# Happy Birthday Colinsuds!



## Sinister (Apr 18, 2004)

Happy 17th! Hope you have a good one. By the by, where are all the youngsters these days?


----------



## morgan8586 (Aug 30, 2006)

Happy Birthday......


----------



## grapegrl (Jan 3, 2006)

Happy birfday!


----------



## DeathTouch (Sep 6, 2005)

Happy Birthday!


----------



## ScareFX (Aug 18, 2004)

Happy Birthday Colinsuds.


----------



## heresjohnny (Feb 15, 2006)

Happy Birthday!


----------



## Death's Door (Mar 22, 2006)

Have a great birthday!!!!!!


----------



## Vlad (Aug 2, 2005)

Happy Birthday Colin!!! WoooHooooo, only 17, that's sweet. lol


----------



## Johnny Thunder (Feb 24, 2006)

Happy bday :devil:


----------



## slightlymad (May 25, 2006)

Happy Horrorday


----------



## writer93 (Aug 29, 2006)

Happy..... Happy..... Happy...... BIRTHDAY!!!


----------



## Black Cat (Aug 20, 2005)

Happy Birthday Colin!!!!


----------



## pyro (Oct 7, 2006)

dam i wish i was 17 ---happy birthday


----------



## Ghostess (Aug 21, 2005)

Happy Birfday!!


----------



## slimy (Jul 12, 2006)

Happy happy birthday
from all of us to you
happy happy birthday
may your dreams come true................

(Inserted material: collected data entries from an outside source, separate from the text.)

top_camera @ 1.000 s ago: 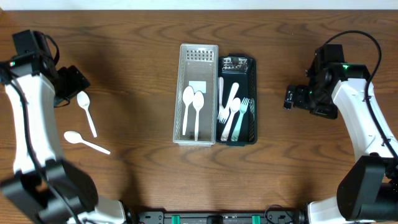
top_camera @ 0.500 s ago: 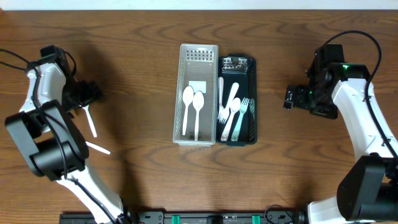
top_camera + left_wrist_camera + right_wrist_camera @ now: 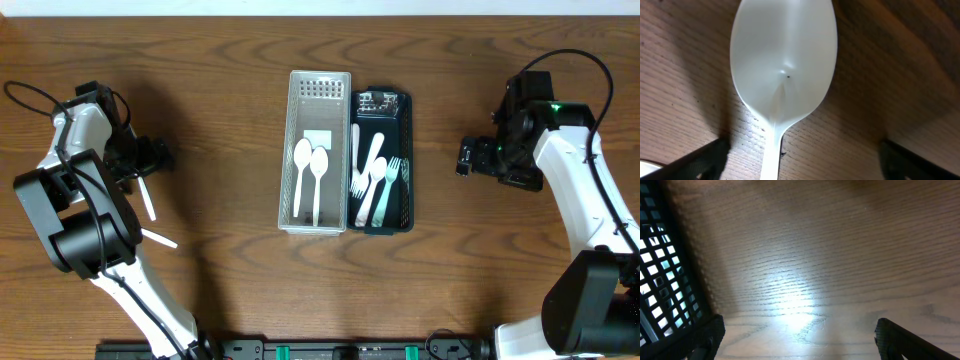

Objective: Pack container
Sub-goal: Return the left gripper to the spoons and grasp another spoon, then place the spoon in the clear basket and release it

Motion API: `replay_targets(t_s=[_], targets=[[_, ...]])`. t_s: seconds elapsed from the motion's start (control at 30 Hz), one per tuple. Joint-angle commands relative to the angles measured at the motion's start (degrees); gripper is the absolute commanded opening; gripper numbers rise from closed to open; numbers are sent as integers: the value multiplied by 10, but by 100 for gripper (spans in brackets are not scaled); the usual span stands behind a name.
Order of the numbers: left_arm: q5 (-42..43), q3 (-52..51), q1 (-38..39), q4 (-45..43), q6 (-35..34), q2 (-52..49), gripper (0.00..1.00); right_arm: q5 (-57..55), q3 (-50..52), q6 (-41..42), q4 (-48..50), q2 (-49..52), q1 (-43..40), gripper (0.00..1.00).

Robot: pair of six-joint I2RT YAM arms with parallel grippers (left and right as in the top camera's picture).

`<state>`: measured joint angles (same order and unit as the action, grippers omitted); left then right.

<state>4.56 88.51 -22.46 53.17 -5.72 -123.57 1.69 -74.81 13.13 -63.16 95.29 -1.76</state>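
A white plastic spoon (image 3: 784, 60) lies on the wood table, its bowl filling the left wrist view and its handle (image 3: 148, 200) showing in the overhead view. My left gripper (image 3: 148, 158) is low over it, open, with its fingers (image 3: 705, 159) on either side of the handle, not touching it. A second white spoon (image 3: 160, 238) lies nearer the front, its bowl hidden under my arm. The white tray (image 3: 318, 82) holds two spoons. The black tray (image 3: 380, 98) holds forks and other white cutlery. My right gripper (image 3: 466, 158) is open and empty over bare table right of the black tray.
The two trays stand side by side in the middle of the table. The black tray's mesh wall (image 3: 660, 270) shows at the left of the right wrist view. Wood table surrounds both arms.
My left arm has swung in and come down over the upper loose spoon, now covering its bowl and the second spoon's bowl in the overhead view. The right arm has not moved.
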Motion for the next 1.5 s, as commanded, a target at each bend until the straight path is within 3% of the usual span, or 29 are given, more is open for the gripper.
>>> replay_targets(t_s=[0.0, 0.17, 0.5, 0.77, 1.0, 1.23, 1.47], targets=[[0, -3, 0, 2, 10, -19, 81, 0, 4, -5, 1, 4, -8, 99], [0, -3, 0, 5, 9, -19, 42, 0, 4, -5, 1, 4, -8, 99], [0, -3, 0, 5, 9, -19, 8, 0, 4, -5, 1, 4, -8, 99], [0, 23, 10, 45, -2, 7, 6, 0, 4, -6, 2, 4, -8, 99], [0, 36, 82, 98, -7, 137, 6, 0, 4, -5, 8, 4, -8, 99], [0, 36, 258, 135, -7, 278, 6, 0, 4, -5, 16, 4, -8, 99], [-1, 29, 429, 123, -70, 293, 6, 0, 4, -6, 25, 4, -8, 99]])
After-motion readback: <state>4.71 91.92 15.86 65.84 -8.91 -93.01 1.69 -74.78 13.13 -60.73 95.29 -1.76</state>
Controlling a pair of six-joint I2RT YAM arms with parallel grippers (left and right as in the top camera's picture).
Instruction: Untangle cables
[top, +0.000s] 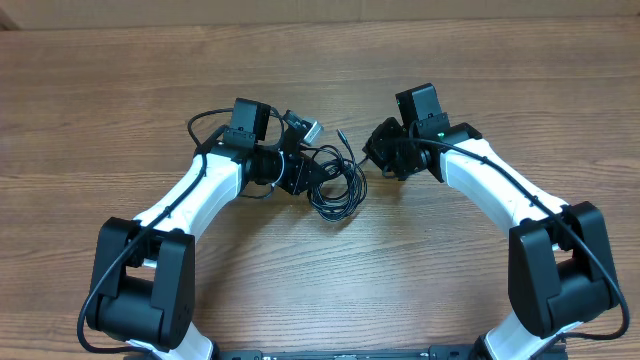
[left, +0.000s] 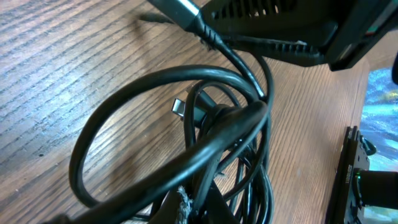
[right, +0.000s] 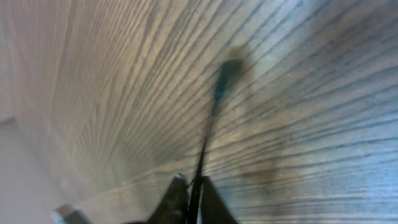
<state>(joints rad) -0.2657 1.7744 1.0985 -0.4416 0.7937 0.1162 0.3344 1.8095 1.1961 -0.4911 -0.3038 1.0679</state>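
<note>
Overhead: cables (top: 338, 188) sit mid-counter, coiled between the arms. Left gripper (top: 298, 178) is at the coil's left side, right gripper (top: 378, 152) just beside its right.

Left wrist: left gripper looks clenched on the bundle itself. Loops overlap, with a silver-tipped plug (left: 179, 107) buried inside them.

Right wrist: right gripper is pinched on a loose cord (right: 208, 130), tip pointing away over bare counter.

Risk: pulling apart while the left clamps several strands would cinch the loops. The plug may snag, and the thin cord could slip from the pinch.
</note>
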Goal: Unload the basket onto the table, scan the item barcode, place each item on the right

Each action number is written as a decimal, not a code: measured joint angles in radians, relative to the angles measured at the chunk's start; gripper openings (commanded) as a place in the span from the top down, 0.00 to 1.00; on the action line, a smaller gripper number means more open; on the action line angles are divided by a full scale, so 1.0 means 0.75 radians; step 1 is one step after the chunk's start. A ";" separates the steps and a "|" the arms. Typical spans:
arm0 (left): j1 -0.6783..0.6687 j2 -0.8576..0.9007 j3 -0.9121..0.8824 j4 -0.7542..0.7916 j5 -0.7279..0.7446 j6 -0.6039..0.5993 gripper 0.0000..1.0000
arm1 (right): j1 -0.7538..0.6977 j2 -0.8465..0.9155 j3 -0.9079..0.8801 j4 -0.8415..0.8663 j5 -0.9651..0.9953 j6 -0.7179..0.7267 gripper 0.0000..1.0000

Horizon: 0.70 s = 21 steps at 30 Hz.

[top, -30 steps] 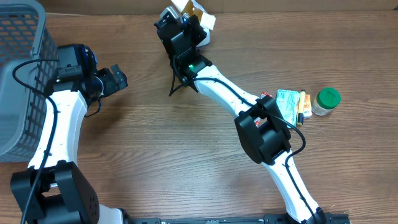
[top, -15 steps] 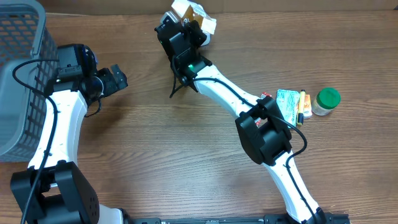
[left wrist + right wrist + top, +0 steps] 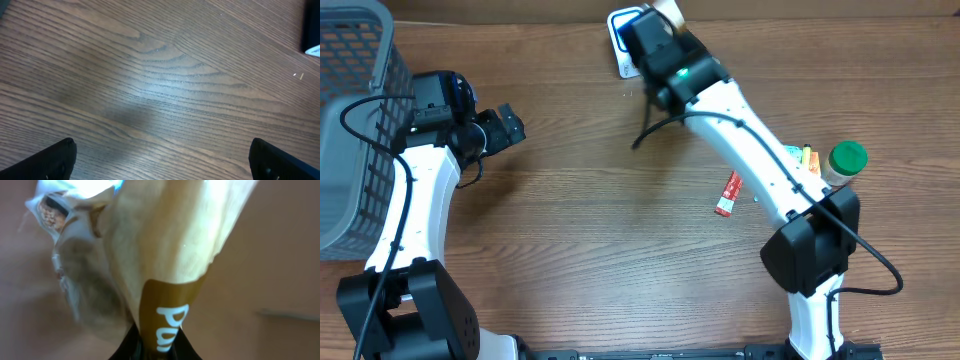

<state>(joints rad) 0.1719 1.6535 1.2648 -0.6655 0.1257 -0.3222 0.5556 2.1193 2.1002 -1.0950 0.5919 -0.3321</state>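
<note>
**Item for scanning:** snack packet, tan, with a brown band at its lower end bearing white lettering that is only partly readable. It is held off the counter at the far edge, about centre, seen in the overhead view as a tan corner past the wrist.

**Right fingers**: pressed together on the brown end of the packet, pinching it. The rest of the packet hangs beyond them and fills the wrist view.

**Right arm**: white, stretched from the near right of the counter to the far centre.

**White device with a blue rim**: lies on the counter at the far edge, just left of the held packet. It is possibly the scanner, but the wrist covers part of it.

**Left fingers**: spread wide with nothing between them, hovering above bare wood grain. In the overhead view they sit on the left side.

**Grey mesh basket**: far left corner, beside the left arm.

**Red packet**: small, flat on the counter right of centre, just left of the right arm.

**Green-lidded jar**: upright on the right side.

**Orange-and-yellow stick**: just left of the jar.

**Teal packet**: next to the stick, mostly hidden by the arm.
</note>
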 measured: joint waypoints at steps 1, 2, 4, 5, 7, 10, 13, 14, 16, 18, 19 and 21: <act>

woops really bad flashback to a time a TGIFriday's

happy birthday anyway


----------



## Dr Morbius (Sep 21, 2004)

Happy Bday, C-man!


----------



## colinsuds (Aug 20, 2005)

Thanx everyone! And to answer your question sinister were all at school....or partying it up  right now im actually focussing on applying for this school in BC so it taking up alot of my spare time over the holidays


----------



## Vlad (Aug 2, 2005)

Colin, have you explored all of the options available to you? Time tested careers such as beach bum, living at home with your folks till you're 43, pro haunt owner????


----------



## scareme (Aug 29, 2006)

Happy Birthday to you!
Happy Birthday to you!
Happy birthday to youhoo!
Happy Birthday to you!


----------



## Anachronism (Apr 22, 2004)

Happy Birthday


----------



## Fangs (Jun 6, 2006)

Happy Belated B-day! :> Better late than never right? LOL


----------